### TASK DETAILS
Lines from the entries below that hold "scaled" form the answer; copy all of them.
• • •
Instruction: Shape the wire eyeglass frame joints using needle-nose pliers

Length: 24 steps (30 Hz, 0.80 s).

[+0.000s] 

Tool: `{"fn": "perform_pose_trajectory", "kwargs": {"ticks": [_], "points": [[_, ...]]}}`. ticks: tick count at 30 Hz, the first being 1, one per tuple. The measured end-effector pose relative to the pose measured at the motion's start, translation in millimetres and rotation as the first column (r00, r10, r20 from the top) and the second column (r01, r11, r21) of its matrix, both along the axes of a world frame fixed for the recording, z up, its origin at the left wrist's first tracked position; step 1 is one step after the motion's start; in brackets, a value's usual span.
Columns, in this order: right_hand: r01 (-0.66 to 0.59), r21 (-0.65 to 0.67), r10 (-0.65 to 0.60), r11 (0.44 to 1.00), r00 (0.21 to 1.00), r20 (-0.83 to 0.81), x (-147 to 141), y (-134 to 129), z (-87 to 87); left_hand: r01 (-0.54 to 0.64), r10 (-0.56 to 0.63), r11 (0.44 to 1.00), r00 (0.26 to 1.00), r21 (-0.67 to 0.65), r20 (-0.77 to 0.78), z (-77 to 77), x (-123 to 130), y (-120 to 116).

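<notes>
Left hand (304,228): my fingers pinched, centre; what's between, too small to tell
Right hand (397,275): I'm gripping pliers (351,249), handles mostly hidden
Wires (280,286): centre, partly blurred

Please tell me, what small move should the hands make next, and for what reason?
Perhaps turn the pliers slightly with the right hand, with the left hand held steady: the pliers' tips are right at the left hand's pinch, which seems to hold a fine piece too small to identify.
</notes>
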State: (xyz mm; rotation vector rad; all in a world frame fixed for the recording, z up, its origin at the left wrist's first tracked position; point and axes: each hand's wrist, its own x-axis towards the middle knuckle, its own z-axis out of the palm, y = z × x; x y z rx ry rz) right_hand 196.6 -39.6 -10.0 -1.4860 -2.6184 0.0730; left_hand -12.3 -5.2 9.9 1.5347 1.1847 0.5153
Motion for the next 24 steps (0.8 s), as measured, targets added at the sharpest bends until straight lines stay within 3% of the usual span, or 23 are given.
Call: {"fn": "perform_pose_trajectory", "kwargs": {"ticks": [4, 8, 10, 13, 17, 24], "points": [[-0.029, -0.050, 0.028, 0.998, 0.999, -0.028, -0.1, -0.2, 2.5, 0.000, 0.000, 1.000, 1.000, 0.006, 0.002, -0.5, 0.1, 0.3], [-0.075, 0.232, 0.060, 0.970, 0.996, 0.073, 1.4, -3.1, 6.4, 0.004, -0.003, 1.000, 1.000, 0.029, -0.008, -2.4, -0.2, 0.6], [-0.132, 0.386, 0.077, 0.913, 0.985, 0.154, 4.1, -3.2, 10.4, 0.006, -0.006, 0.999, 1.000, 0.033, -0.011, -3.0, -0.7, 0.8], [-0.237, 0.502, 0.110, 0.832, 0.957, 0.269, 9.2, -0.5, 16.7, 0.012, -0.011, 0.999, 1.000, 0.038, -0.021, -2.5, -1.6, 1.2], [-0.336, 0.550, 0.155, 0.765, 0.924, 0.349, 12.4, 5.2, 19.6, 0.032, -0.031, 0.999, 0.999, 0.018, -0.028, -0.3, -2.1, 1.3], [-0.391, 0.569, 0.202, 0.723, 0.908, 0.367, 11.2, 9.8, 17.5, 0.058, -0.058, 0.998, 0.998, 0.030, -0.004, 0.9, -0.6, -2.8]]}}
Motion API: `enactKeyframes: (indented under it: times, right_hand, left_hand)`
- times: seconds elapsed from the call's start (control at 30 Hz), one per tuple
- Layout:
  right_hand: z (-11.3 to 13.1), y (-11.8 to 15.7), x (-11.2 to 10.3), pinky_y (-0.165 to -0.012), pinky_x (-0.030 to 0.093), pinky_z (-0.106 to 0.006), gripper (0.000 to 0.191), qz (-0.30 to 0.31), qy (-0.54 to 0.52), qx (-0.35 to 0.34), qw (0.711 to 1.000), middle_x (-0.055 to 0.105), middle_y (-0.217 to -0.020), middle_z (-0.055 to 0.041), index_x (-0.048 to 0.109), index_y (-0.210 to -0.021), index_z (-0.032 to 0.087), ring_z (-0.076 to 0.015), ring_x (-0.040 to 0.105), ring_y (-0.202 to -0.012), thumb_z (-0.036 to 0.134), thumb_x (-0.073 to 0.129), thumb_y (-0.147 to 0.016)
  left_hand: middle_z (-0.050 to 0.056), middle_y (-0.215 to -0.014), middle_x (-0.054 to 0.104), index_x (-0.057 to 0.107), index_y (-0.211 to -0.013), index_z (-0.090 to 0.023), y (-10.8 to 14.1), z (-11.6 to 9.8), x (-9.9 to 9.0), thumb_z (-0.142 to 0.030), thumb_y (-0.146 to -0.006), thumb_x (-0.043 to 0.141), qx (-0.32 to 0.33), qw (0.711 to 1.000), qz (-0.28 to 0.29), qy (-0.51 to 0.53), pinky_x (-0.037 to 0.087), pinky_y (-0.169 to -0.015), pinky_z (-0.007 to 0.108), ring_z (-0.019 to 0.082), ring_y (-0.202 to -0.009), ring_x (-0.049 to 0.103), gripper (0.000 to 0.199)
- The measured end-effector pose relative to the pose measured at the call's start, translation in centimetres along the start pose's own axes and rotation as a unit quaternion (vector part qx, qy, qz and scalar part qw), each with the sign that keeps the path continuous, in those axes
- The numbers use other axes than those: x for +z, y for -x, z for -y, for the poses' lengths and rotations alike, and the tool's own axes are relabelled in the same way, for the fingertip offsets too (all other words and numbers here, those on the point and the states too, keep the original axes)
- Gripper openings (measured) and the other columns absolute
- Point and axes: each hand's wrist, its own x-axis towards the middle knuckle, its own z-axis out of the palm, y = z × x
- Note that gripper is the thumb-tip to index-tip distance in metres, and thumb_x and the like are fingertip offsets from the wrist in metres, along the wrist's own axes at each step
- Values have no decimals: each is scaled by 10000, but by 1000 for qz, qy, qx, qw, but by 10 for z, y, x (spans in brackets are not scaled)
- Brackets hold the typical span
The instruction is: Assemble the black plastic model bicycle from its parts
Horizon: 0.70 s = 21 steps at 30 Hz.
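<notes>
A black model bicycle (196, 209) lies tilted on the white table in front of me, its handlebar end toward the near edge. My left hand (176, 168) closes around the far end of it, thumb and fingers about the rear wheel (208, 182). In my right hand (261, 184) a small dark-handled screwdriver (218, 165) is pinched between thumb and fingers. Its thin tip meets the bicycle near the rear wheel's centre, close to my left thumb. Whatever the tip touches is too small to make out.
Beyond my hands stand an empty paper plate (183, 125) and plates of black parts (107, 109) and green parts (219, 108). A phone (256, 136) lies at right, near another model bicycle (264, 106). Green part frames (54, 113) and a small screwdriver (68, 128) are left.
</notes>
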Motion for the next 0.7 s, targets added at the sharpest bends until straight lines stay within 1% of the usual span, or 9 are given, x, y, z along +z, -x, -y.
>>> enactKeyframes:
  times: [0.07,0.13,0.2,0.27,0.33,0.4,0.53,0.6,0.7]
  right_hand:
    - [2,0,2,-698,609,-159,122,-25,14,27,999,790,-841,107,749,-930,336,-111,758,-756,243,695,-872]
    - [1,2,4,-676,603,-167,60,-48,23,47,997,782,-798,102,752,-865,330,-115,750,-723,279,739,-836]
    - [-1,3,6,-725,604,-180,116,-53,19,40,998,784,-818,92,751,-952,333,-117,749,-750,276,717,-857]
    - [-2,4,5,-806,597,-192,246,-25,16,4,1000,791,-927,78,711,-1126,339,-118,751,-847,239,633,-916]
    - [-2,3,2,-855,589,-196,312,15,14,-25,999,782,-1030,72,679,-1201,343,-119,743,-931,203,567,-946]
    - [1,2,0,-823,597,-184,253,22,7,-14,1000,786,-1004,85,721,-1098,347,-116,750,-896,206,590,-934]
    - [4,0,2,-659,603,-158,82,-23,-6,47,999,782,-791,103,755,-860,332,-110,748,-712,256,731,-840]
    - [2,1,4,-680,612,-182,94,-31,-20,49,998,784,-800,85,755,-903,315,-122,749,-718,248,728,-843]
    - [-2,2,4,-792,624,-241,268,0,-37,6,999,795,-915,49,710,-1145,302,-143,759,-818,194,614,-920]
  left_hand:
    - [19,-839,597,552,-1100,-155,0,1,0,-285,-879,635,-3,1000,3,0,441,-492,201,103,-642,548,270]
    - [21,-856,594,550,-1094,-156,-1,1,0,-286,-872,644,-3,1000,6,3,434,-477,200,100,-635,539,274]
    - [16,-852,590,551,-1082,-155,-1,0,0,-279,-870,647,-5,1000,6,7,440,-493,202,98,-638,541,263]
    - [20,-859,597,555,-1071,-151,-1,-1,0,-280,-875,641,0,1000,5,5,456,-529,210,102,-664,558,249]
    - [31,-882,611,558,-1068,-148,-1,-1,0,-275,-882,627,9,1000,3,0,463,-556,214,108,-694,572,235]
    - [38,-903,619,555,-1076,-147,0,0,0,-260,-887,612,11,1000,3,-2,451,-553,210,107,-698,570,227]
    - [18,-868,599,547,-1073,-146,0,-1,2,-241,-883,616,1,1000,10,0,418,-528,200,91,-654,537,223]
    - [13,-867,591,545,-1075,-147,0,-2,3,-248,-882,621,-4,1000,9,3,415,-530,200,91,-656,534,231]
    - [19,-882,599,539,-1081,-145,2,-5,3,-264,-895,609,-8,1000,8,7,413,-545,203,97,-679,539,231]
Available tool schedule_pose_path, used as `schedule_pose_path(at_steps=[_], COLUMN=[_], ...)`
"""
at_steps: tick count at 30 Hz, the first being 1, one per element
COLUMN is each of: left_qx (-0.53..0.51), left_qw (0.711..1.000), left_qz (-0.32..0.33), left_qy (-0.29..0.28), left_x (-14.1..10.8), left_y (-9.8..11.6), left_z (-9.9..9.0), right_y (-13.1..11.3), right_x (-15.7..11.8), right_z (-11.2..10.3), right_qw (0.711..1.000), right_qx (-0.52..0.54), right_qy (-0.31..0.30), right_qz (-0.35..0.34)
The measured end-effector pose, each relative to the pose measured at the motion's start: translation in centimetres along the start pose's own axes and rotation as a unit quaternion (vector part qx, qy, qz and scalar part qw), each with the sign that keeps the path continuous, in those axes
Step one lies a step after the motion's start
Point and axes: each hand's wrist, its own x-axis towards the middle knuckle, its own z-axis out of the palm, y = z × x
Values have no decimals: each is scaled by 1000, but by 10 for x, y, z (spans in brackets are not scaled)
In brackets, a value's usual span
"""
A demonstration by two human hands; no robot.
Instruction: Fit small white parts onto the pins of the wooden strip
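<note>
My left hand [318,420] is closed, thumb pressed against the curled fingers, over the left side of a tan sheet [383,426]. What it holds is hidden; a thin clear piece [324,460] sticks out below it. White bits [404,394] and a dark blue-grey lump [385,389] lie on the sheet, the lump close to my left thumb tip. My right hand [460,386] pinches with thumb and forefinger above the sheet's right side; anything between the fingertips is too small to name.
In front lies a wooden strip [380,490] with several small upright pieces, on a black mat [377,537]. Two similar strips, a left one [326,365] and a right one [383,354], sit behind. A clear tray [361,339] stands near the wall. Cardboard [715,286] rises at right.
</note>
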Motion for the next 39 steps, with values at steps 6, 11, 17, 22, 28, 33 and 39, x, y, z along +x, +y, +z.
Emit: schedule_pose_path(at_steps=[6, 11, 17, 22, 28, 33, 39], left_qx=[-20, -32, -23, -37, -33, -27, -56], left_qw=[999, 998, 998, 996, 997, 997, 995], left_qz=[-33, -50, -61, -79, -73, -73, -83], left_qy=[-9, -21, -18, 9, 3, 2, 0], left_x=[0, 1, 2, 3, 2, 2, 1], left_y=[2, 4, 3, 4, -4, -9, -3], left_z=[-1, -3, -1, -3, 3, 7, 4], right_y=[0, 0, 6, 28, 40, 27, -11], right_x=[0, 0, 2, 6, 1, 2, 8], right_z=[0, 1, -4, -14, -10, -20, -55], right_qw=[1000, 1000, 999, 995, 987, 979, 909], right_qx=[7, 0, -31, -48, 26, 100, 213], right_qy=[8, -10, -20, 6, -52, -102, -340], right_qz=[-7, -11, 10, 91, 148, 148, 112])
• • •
### FINISHED TASK
- Values have no decimals: each is scaled by 10000, but by 1000 for qz, qy, qx, qw, but by 10 for z, y, x (spans in brackets are not scaled)
Values have no decimals: each is scaled by 1000, but by 10 for x, y, z (spans in brackets are not scaled)

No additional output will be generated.